Ensemble. Photo Credit: Noemi Ardesi
Two memorable set-scenes involve the space being invaded by an ongoing narrative of which we see the snapshot. True of all of these, but especially of the man entering with another man clutching his trousers begging him for a reprieve of an unknown (possibly employee) nature, as a woman accompanies, taking notes. Another involves a woman stripping to daub her upper body in “Ceci est politcale” but can’t draw all of it. Enter a fellow protester with a megaphone, who in true comradely style without demur duly obliges with an exclamation mark up her spine.
A transvestite changing into male attire has forgotten male shoes: he outstares a machismo passer-by. Such moments challenge the chapel. Others slap it. A tellingly cumulative moment is signalled after a man emits a howl, affronting a woman. She then drops her posh fashion shopping, upends herself and screams into the largest bag. Collecting herself, she flurries off. What we’ve seen is contagious and existential. It’s funny but at bottom (I use the word advisedly here) chilling. Another woman obsessively washes herself, another indulges in a narcissistic blow-dry selfie.

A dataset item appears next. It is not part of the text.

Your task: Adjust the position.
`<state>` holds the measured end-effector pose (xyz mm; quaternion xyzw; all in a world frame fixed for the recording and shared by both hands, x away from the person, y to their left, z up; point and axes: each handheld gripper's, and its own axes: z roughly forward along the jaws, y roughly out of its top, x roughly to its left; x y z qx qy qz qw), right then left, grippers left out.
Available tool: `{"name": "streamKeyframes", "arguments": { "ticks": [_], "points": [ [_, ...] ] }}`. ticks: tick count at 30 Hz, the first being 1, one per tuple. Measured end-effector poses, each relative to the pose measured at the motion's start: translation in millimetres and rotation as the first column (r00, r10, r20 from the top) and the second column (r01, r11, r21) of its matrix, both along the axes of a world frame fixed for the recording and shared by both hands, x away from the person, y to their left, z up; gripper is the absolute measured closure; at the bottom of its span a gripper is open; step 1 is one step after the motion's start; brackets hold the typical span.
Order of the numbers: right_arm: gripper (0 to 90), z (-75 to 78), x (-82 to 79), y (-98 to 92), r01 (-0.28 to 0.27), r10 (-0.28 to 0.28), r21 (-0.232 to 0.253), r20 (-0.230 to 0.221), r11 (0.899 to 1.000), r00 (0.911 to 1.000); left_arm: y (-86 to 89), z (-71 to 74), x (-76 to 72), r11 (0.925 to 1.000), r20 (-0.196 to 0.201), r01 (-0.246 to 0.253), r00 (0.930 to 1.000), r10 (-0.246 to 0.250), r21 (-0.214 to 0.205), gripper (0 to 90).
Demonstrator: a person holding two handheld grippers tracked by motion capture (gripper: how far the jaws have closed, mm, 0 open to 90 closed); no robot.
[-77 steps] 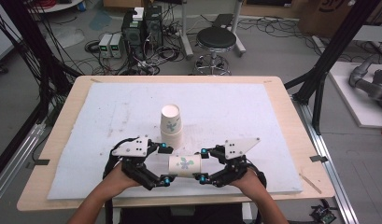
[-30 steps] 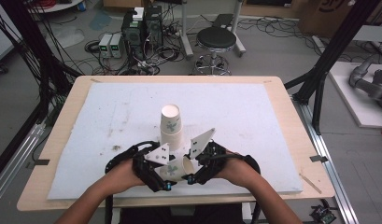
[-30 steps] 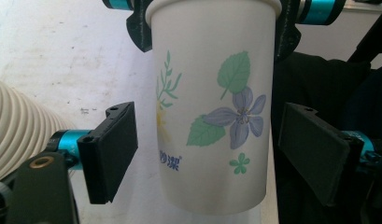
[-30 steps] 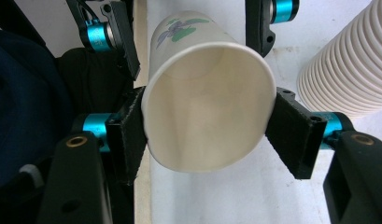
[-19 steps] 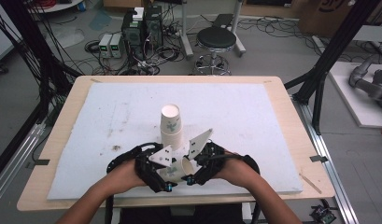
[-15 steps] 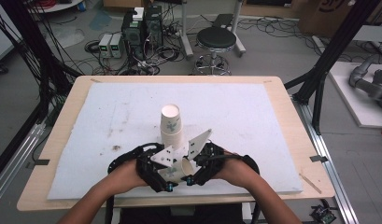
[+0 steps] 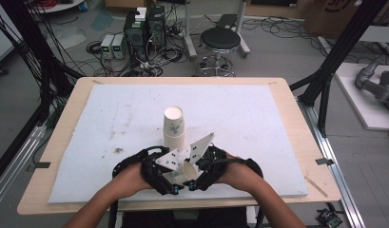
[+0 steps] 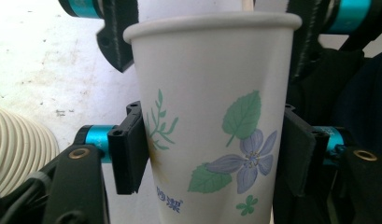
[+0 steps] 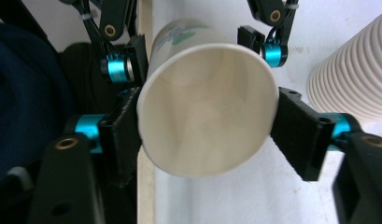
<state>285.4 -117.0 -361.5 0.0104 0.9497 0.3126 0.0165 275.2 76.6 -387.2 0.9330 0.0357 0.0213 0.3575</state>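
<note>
Fig.: hand-over of a paper cup (image 7: 186, 172) between two hand-held grippers, near edge of the white pad (image 7: 277, 114), at 6 o'clock from the upside-down stack of cups (image 7: 174, 127).

Step in hand: passing the cup from one gripper to the other. Left gripper (image 8: 212, 154) has just been closing; its pads press the flowered cup wall at both sides, i.e. grasping the cup. Right gripper (image 9: 209, 133) has just been opening; in the right gripper view its pads stand at 9 and 3 o'clock of the cup's open mouth, the rim between them, grip prob. slackened; contact can't be told for sure.

Next move, as judged: right gripper lets go fully and backs off; left carries the cup toward the stack at 12 o'clock w/o crushing the thin wall.

Room: table's front edge (image 7: 135, 207) lies just behind the hands, so little space at 6 o'clock. Pad is bare at 9, 3 and beyond the stack; stack itself is close, a knock-over risk.
</note>
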Motion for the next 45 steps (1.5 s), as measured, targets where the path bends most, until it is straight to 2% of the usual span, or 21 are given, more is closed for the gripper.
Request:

Ensemble. Photo Credit: Noemi Ardesi



Ensemble. Photo Credit: Noemi Ardesi
The iconic image most will see advertised depicts a dance-competing couple enter: he to vomit in a cubicle, she to relieve herself gymnastically in a urinal.
Some strip discreetly to wash themselves. Some of these we’ve seen ourselves: sometimes (whisper it) we’ve even perpetrated such things. “Please leave as you found me” pleads a notice in English. So it begs questions: what couldn’t we do, if placed outside our own comfort station in life? And what masks do we doff when we do? Essential theatre. Essential questions. A gem.